Additional
Relationship-Agent UAT Checklist
Synced from github.com/CoWork-OS/CoWork-OS/docs
Use this checklist to validate that CoWork OS behaves as a personal relationship agent, not only a task executor.
Preconditions
- App is running with a configured LLM provider.
- Workspace is selected.
- Build health already passes:
npm run type-checknpm run build
Test 1: Strategy Prompt (Answer First)
Input
I built you, how should I position you, who should I target, and what should I aim to achieve?
Expected
- A direct answer appears early.
- The agent may continue deeper execution, but should not withhold the main answer.
- Task final state is
completed.
Test 2: Mixed Mode (Talk + Act)
Input
Give me a quick positioning recommendation first, then produce a deeper GTM strategy document.
Expected
- Initial concise recommendation.
- Follow-on execution for deeper artifact.

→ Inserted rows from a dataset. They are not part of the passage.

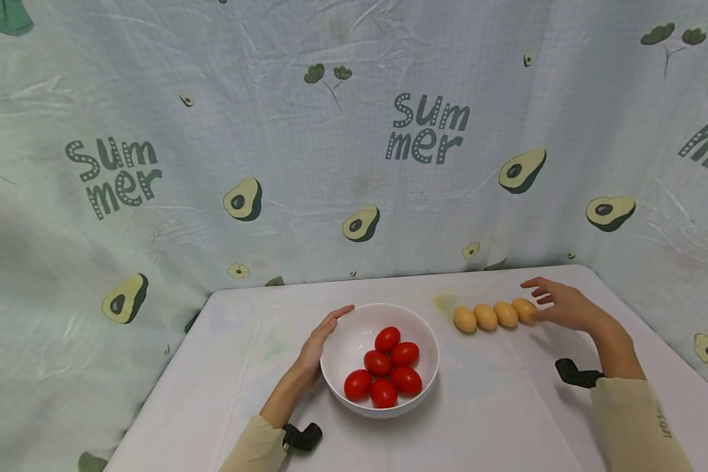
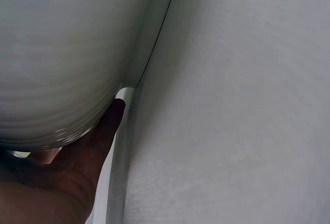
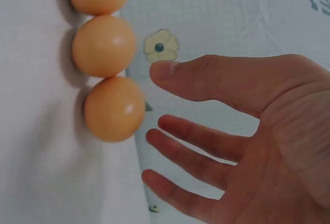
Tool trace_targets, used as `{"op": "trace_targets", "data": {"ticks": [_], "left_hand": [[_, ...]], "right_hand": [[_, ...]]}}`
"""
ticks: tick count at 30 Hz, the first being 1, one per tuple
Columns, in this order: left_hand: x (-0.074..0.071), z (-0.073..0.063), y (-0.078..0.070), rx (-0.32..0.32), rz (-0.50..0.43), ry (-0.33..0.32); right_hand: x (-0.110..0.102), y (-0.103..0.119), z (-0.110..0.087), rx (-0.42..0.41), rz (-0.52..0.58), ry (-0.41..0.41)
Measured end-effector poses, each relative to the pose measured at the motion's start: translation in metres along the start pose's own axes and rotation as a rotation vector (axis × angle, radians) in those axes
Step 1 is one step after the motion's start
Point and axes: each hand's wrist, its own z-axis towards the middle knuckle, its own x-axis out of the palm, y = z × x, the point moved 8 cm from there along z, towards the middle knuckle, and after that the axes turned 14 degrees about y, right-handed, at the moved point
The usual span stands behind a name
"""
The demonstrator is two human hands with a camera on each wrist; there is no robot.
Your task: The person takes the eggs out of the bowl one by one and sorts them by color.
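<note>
A white bowl (image 1: 379, 414) holds several red cherry tomatoes (image 1: 377, 363). My left hand (image 1: 315, 344) rests along the bowl's left side, fingers stretched out against the outer wall. In the left wrist view, the left hand (image 2: 77, 175) touches the curved bowl (image 2: 56, 69) near the table. At the back right lies a row of several light brown eggs (image 1: 505, 314), close together. Beside the row's right end is my right hand (image 1: 572, 311), fingers spread. The right wrist view shows the right hand (image 3: 258, 136) near the closest egg (image 3: 114, 109), with nothing in its grasp.
Bowl and eggs stand on a white-covered table (image 1: 484, 419). Behind it hangs a pale cloth (image 1: 307, 151) printed with avocados and lettering. Black wrist cameras (image 1: 303, 437) sit on both wrists, over beige sleeves (image 1: 637, 419).
</note>
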Motion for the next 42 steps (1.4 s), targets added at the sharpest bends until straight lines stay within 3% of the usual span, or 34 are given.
{"op": "trace_targets", "data": {"ticks": [6,18,31,42], "left_hand": [[0.001,0.0,0.0,0.001,-0.004,0.013],[-0.001,-0.003,0.0,-0.005,0.001,0.004],[0.0,-0.006,-0.001,0.002,0.015,0.013],[0.0,-0.006,-0.002,0.009,0.026,0.021]], "right_hand": [[-0.008,0.028,-0.004,-0.071,-0.004,-0.087],[-0.01,0.074,-0.008,-0.159,0.034,-0.148],[-0.002,0.108,-0.006,-0.267,0.002,-0.175],[0.013,0.145,-0.003,-0.35,-0.01,-0.138]]}}
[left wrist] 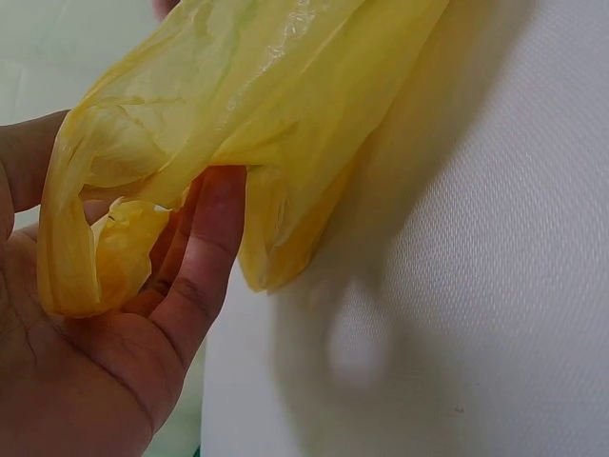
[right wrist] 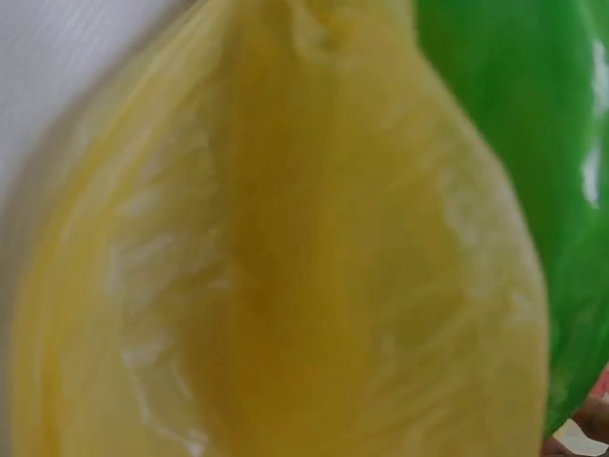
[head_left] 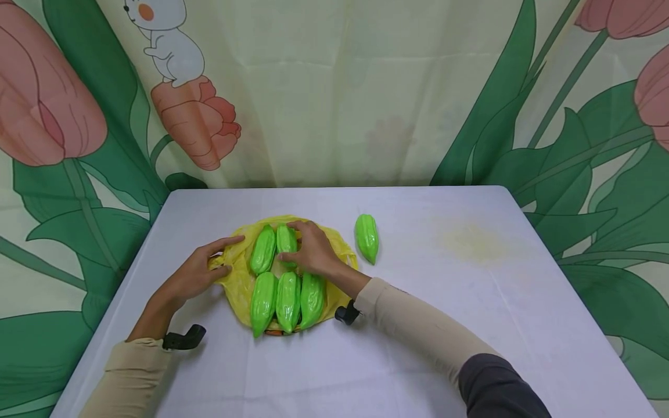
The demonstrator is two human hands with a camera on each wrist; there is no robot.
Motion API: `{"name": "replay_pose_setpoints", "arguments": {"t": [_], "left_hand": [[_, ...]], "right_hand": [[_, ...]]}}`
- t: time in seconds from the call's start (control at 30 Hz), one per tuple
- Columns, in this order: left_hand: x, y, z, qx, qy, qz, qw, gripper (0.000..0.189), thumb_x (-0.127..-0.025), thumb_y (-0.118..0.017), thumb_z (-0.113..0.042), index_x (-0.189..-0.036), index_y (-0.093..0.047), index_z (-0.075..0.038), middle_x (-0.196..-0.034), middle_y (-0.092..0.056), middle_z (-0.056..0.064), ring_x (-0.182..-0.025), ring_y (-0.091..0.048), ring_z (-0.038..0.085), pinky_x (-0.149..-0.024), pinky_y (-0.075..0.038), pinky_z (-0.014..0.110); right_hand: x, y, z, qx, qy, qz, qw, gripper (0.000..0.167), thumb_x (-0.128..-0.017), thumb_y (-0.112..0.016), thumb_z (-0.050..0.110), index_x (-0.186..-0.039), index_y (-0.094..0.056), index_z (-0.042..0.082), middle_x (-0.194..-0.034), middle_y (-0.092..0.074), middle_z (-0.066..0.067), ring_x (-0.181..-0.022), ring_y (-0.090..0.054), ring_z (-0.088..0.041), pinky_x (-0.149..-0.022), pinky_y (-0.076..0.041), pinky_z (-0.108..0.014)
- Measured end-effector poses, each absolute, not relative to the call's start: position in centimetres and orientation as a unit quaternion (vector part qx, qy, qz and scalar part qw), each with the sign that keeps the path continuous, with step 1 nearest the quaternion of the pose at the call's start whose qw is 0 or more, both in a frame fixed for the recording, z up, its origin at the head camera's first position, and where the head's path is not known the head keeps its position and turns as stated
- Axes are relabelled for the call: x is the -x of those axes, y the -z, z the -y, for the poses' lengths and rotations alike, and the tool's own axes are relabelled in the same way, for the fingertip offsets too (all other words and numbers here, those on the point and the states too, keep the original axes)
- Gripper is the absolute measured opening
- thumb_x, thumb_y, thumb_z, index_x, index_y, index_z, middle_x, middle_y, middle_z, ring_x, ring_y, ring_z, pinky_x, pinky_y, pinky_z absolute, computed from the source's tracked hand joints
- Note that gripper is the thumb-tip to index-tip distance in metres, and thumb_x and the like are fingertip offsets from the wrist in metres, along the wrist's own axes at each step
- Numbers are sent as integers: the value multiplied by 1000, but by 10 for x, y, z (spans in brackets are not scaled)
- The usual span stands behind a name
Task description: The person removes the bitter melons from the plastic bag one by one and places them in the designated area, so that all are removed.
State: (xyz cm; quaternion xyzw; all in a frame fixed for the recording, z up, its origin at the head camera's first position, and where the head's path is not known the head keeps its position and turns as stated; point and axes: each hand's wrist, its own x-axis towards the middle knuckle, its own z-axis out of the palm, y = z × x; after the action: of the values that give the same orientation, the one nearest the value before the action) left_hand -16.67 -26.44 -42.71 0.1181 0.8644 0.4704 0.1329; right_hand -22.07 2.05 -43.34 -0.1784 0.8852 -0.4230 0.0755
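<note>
A crinkled yellow plastic bag (head_left: 237, 284) lies spread on the table, with several glossy green toy gourds (head_left: 263, 302) on it in two rows. At the bag's left edge, my left hand (head_left: 195, 273) holds the plastic between thumb and fingers; up close in the left wrist view, a loop of the bag (left wrist: 71, 248) crosses the palm. My right hand (head_left: 316, 249) grips a gourd (head_left: 285, 237) in the back row, thumb on the near side and fingers at its far end. Yellow plastic covers most of the right wrist view, beside a green gourd (right wrist: 523, 114).
Another green gourd (head_left: 367, 238) lies alone on the white tabletop (head_left: 418, 325), right of the bag. An orange-brown edge (head_left: 274, 332) peeks out below the front gourds. Behind the table hangs a printed curtain (head_left: 334, 116). Each wrist wears a black camera mount (head_left: 184, 338).
</note>
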Motion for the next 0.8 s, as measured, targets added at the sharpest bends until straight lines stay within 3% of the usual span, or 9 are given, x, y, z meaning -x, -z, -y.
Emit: {"name": "replay_pose_setpoints", "arguments": {"t": [0.43, 0.8], "left_hand": [[166, 426, 261, -113, -469, -866, 134, 66, -101, -59, -1, -164, -42, -14, -174, -28, 18, -155, -31, 39, -96, -38, 5], [167, 427, 265, -111, -455, -874, 128, 66, -101, -58, 0, -163, -43, -14, -175, -28, 18, -159, -26, 41, -96, -34, 3]], "right_hand": [[219, 437, -18, 185, 391, -900, 52, 75, -90, -87, 24, -155, -52, 10, -135, -60, -14, -116, -62, -27, -97, -52, -41], [209, 430, -26, 184, 403, -894, 67, 74, -92, -85, 19, -157, -51, 14, -148, -58, -13, -125, -65, -30, -103, -55, -43]]}}
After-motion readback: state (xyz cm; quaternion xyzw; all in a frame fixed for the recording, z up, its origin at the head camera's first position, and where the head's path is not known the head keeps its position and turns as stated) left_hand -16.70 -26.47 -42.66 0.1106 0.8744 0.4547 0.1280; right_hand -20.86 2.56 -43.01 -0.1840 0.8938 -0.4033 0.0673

- Final user-facing completion response.
Test 3: Timeout Recovery (No Silent End)
Setup
Use a prompt likely to create a long synthesis step.
Expected
- If timeout occurs, logs show recovery behavior.
- Task still returns a best-effort final response.

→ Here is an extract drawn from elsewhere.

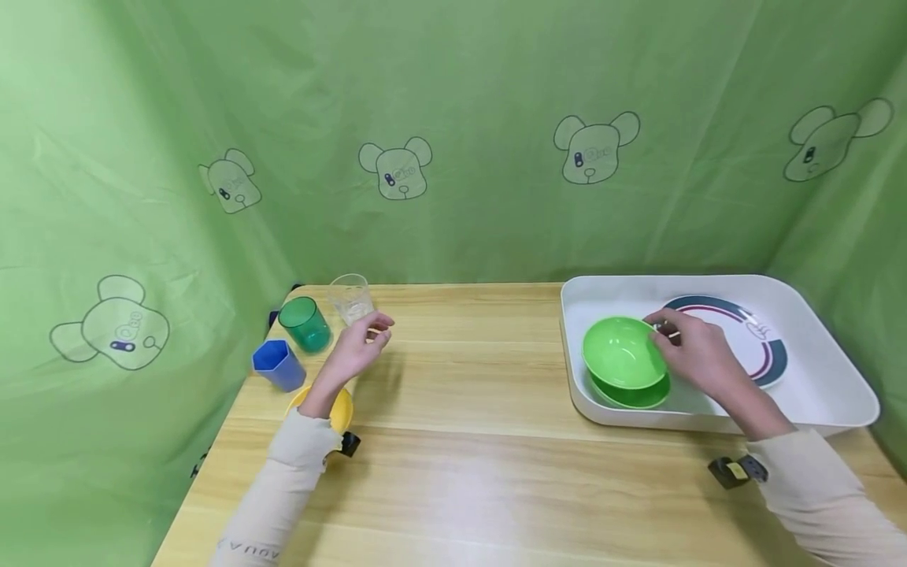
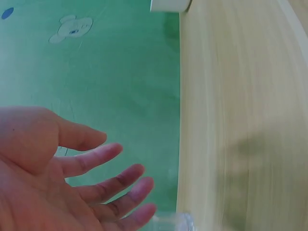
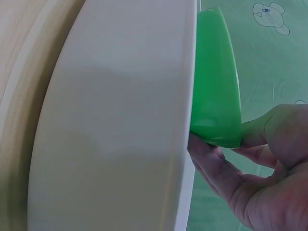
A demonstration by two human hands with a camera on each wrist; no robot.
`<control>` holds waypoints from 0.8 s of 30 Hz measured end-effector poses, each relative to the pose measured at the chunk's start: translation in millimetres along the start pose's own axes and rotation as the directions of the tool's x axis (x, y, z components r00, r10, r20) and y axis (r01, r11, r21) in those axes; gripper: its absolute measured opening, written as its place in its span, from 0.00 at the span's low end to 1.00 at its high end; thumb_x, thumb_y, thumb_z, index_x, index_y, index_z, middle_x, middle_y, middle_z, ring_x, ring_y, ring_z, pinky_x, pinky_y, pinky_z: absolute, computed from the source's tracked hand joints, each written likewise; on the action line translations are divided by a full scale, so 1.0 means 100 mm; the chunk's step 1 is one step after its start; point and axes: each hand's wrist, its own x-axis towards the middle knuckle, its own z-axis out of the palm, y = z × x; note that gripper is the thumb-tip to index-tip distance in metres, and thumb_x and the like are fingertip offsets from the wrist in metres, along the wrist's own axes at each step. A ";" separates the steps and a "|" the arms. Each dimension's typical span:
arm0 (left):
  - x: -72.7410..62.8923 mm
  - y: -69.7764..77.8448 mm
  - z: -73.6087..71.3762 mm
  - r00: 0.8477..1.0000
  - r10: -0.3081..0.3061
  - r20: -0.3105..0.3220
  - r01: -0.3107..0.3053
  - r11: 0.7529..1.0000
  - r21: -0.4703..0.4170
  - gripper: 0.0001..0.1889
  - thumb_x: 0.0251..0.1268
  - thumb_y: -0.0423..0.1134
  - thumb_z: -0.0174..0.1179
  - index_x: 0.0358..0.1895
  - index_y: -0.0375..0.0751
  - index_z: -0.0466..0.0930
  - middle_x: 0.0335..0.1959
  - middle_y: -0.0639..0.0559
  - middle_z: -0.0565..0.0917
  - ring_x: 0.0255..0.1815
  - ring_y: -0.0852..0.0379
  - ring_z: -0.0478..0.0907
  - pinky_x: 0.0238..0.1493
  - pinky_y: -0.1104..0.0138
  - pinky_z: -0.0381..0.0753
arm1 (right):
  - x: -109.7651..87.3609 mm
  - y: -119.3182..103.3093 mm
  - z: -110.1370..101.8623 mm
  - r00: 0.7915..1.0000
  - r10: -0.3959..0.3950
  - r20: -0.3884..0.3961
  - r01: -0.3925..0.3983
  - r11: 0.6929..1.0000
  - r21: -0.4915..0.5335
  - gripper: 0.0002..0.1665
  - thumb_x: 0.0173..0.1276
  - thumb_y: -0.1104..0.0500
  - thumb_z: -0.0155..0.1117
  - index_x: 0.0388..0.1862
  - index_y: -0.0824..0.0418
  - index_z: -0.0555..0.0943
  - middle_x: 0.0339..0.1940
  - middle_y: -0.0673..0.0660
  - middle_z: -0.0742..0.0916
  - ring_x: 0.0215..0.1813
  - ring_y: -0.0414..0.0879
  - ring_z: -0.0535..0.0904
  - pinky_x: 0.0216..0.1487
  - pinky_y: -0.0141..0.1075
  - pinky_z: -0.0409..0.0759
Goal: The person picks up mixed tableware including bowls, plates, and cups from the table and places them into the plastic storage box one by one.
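My right hand [image 1: 697, 350] pinches the rim of a light green bowl [image 1: 623, 352] at its right side. That bowl is over a second green bowl [image 1: 633, 394] in the white tub [image 1: 583, 405], overlapping it in the head view. In the right wrist view, thumb and fingers hold the edge of the green bowl [image 3: 216, 82] above the tub wall. My left hand [image 1: 359, 346] hovers over the left of the table, fingers loosely bent, holding nothing. Beside it stands a clear glass [image 1: 349, 295]; a yellow bowl [image 1: 343, 409] is partly hidden under the left wrist.
A green cup [image 1: 305, 324] and a blue hexagonal cup [image 1: 279, 365] stand at the table's left edge. A white plate [image 1: 772, 346] with a dark teal rim lies in the tub, right of the bowls. Green curtain surrounds the wooden table [image 1: 460, 472].
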 end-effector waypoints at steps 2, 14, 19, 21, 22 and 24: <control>-0.03 -0.04 -0.06 1.000 -0.006 0.018 0.006 1.000 0.020 0.13 0.78 0.31 0.52 0.59 0.30 0.77 0.56 0.33 0.81 0.58 0.37 0.78 0.61 0.47 0.79 | 0.00 0.00 -0.01 1.000 0.000 0.002 0.000 1.000 -0.002 0.12 0.69 0.69 0.63 0.50 0.71 0.82 0.39 0.73 0.87 0.39 0.68 0.85 0.38 0.61 0.84; -0.25 -0.29 -0.42 0.969 -0.005 0.248 -0.037 0.985 0.166 0.14 0.73 0.27 0.53 0.56 0.23 0.78 0.52 0.29 0.81 0.54 0.35 0.78 0.58 0.46 0.80 | -0.01 -0.01 0.02 1.000 -0.006 -0.003 0.006 1.000 -0.022 0.07 0.67 0.68 0.68 0.42 0.69 0.85 0.33 0.67 0.88 0.37 0.64 0.86 0.39 0.61 0.83; -0.31 -0.36 -0.52 0.944 -0.012 0.329 -0.043 0.986 0.160 0.13 0.74 0.29 0.56 0.55 0.23 0.78 0.46 0.36 0.82 0.48 0.40 0.78 0.53 0.51 0.81 | -0.03 0.01 0.02 1.000 -0.011 -0.014 0.010 0.999 -0.032 0.06 0.65 0.68 0.70 0.40 0.69 0.85 0.31 0.65 0.89 0.36 0.63 0.86 0.37 0.56 0.83; -0.34 -0.39 -0.55 0.936 -0.021 0.351 -0.033 0.989 0.146 0.14 0.75 0.30 0.57 0.56 0.23 0.78 0.45 0.38 0.81 0.47 0.42 0.77 0.52 0.53 0.81 | -0.03 0.01 0.01 1.000 -0.017 -0.018 0.017 0.999 -0.037 0.05 0.65 0.68 0.70 0.39 0.68 0.86 0.30 0.64 0.89 0.35 0.61 0.86 0.36 0.53 0.82; -0.35 -0.40 -0.57 0.932 -0.023 0.361 -0.030 0.989 0.141 0.14 0.75 0.30 0.57 0.56 0.22 0.78 0.44 0.38 0.81 0.47 0.43 0.77 0.51 0.54 0.80 | -0.04 0.01 0.01 1.000 -0.021 -0.020 0.020 0.999 -0.040 0.05 0.64 0.68 0.70 0.39 0.68 0.86 0.30 0.63 0.89 0.34 0.60 0.86 0.35 0.52 0.82; -0.37 -0.42 -0.59 0.925 -0.031 0.379 -0.021 0.991 0.133 0.15 0.75 0.31 0.58 0.56 0.22 0.77 0.44 0.39 0.81 0.46 0.44 0.77 0.51 0.56 0.80 | -0.04 0.01 0.01 0.999 -0.029 -0.024 0.028 0.999 -0.047 0.05 0.64 0.68 0.71 0.38 0.68 0.86 0.29 0.61 0.89 0.33 0.58 0.85 0.34 0.49 0.81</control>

- Task should not terminate without user-facing output.
Diagnostic Logs
- Good signal:
Task cancelled - not logging as error (reason: timeout)with recovery/finalization events.
- Bad signal:
- cancellation log without any final user response.
Test 4: Relationship Memory Capture
Input
Call me almarion. I prefer concise responses. Remind me to send investor update tomorrow.
Expected
- Relationship memory includes identity and preference items.

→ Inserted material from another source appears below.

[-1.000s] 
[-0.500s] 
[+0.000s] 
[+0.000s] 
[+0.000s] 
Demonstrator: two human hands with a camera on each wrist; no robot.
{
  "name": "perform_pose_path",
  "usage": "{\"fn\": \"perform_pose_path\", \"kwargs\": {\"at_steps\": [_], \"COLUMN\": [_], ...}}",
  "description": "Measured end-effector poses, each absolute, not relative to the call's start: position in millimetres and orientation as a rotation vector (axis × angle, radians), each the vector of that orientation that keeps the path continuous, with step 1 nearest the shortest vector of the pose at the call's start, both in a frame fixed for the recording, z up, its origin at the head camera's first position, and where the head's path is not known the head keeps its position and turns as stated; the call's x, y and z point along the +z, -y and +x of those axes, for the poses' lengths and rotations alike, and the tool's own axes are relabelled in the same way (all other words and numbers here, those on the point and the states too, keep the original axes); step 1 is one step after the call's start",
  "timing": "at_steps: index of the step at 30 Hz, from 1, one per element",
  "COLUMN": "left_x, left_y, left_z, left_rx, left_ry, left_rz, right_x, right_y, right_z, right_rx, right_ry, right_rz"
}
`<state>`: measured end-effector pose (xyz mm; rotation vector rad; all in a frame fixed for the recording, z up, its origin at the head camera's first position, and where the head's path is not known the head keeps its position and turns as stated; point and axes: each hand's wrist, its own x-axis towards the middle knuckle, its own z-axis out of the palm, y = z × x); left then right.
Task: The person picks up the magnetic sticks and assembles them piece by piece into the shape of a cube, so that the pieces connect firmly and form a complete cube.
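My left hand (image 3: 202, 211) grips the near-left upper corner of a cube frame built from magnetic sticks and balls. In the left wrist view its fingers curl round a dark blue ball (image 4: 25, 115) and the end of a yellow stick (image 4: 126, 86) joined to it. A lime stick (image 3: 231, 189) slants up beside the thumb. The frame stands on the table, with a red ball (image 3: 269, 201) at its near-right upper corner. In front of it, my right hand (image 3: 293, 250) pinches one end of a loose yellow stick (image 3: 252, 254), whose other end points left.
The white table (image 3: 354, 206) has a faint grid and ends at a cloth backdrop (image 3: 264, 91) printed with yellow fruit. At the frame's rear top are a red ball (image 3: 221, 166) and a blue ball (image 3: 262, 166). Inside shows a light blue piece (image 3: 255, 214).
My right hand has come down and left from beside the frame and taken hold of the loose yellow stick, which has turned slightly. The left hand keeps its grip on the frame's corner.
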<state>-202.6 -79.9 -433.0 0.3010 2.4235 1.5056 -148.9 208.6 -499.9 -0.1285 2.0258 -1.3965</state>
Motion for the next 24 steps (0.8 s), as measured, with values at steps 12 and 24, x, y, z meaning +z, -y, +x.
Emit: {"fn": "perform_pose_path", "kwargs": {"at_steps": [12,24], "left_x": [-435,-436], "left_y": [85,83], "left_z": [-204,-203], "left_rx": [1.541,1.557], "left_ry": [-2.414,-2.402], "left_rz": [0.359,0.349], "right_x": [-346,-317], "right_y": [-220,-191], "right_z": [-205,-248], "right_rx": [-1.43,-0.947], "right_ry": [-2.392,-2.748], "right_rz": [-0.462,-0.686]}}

- Commitment item exists and is
open. - Due-soon reminder is returned within the configured window.
Test 5: Relationship Memory Controls
Actions (Settings > Memory System)
- Edit a relationship item.
- Mark a commitment done.
- Reopen the same commitment.
- Forget one item.
Expected
- UI updates immediately.
- Changes persist across restart.
- Due-soon list reflects status changes.
Test 6: Image Attachment in Task Creation
Input
Create a new task with a JPEG or PNG image attached and the prompt:
Describe what you see in the attached image.
Expected
- The LLM response references specific visual content from the image (not generic text).
- No "Image skipped" warnings appear in the activity log.
- Follow-up messages with additional image attachments are also processed correctly.
Test 7: Shared Context Safety
Setup
Run equivalent prompts from private and shared channel contexts (if configured).
Expected
- Private context can use relationship memory normally.
- Shared context follows memory isolation policy unless explicitly trusted (
allowSharedContextMemory).
Pass Criteria
Release is accepted when all seven tests above pass with no silent task termination and no regression in completion behavior.